* [Goal of the exercise]:
Would you repeat all the lines below, exactly as they stand?

________________________________________

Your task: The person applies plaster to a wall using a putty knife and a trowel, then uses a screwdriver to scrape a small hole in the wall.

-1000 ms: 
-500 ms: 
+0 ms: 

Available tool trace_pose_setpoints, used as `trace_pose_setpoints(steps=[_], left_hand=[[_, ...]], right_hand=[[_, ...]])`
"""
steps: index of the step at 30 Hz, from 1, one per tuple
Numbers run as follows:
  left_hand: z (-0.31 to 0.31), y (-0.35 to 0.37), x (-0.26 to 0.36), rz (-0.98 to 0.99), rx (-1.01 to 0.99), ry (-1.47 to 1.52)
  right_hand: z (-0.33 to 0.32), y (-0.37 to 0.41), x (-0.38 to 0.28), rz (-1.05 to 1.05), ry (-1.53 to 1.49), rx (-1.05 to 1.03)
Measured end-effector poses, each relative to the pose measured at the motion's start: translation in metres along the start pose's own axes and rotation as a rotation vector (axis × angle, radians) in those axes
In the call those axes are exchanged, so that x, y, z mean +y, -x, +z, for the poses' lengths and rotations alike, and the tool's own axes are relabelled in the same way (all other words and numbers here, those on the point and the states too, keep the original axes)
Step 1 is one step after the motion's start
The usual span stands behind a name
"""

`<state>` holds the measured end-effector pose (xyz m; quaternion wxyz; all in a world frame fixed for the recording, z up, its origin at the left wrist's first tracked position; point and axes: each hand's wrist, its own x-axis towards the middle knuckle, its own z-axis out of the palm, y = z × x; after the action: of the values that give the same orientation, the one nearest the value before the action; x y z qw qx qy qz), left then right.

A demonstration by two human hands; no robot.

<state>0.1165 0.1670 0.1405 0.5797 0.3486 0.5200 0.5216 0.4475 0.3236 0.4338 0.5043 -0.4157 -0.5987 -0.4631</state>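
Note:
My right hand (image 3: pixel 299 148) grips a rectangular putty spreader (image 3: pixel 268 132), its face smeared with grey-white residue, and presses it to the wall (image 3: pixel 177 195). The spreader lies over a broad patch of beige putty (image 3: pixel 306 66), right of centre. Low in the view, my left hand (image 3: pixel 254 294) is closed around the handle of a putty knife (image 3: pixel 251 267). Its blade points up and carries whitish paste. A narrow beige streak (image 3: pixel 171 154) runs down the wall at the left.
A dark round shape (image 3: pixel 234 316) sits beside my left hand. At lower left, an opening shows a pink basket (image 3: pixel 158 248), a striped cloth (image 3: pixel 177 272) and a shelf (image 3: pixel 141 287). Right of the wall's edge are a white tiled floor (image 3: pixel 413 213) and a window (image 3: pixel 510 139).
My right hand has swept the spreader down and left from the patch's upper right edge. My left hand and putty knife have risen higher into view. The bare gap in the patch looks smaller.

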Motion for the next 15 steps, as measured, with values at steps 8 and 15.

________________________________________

* [Response for this exercise]:
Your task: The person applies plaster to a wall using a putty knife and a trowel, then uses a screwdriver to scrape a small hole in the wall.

-1000 ms: 
-500 ms: 
+0 ms: 

Available tool trace_pose_setpoints, used as `trace_pose_setpoints(steps=[_], left_hand=[[_, ...]], right_hand=[[_, ...]])`
"""
steps: index of the step at 30 Hz, from 1, one per tuple
Numbers run as follows:
  left_hand: z (-0.31 to 0.31), y (-0.35 to 0.37), x (-0.26 to 0.36), rz (-0.98 to 0.99), rx (-1.01 to 0.99), ry (-1.47 to 1.52)
  right_hand: z (-0.33 to 0.32), y (-0.37 to 0.41), x (-0.38 to 0.28), rz (-1.05 to 1.05), ry (-1.53 to 1.49), rx (-1.05 to 1.03)
Measured end-effector poses, each relative to the pose measured at the motion's start: translation in metres along the start pose's own axes and rotation as a rotation vector (axis × angle, radians) in those axes
In the call those axes are exchanged, so that x, y, z mean +y, -x, +z, for the poses' lengths and rotations alike, and the tool's own axes are relabelled in the same way (all other words and numbers here, those on the point and the states too, keep the original axes)
Step 1 is one step after the motion's start
The usual span stands behind a name
"""

`<state>` holds the measured end-effector pose (xyz m; quaternion wxyz; all in a world frame fixed for the recording, z up, its origin at the left wrist's first tracked position; point and axes: each hand's wrist, its own x-axis towards the middle knuckle, its own z-axis out of the palm, y = z × x; after the action: of the values that give the same orientation, the one nearest the value before the action; x y z qw qx qy qz), left then right.

A demonstration by two human hands; no robot.

<state>0.1165 0.1670 0.1405 0.5797 0.3486 0.5200 0.5216 0.4475 0.3236 0.4338 0.5043 -0.4157 -0.5987 -0.4631</state>
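Note:
My right hand (image 3: pixel 299 148) grips a rectangular putty spreader (image 3: pixel 268 132), its face smeared with grey-white residue, and presses it to the wall (image 3: pixel 177 195). The spreader lies over a broad patch of beige putty (image 3: pixel 306 66), right of centre. Low in the view, my left hand (image 3: pixel 254 294) is closed around the handle of a putty knife (image 3: pixel 251 267). Its blade points up and carries whitish paste. A narrow beige streak (image 3: pixel 171 154) runs down the wall at the left.
A dark round shape (image 3: pixel 234 316) sits beside my left hand. At lower left, an opening shows a pink basket (image 3: pixel 158 248), a striped cloth (image 3: pixel 177 272) and a shelf (image 3: pixel 141 287). Right of the wall's edge are a white tiled floor (image 3: pixel 413 213) and a window (image 3: pixel 510 139).
My right hand has swept the spreader down and left from the patch's upper right edge. My left hand and putty knife have risen higher into view. The bare gap in the patch looks smaller.
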
Motion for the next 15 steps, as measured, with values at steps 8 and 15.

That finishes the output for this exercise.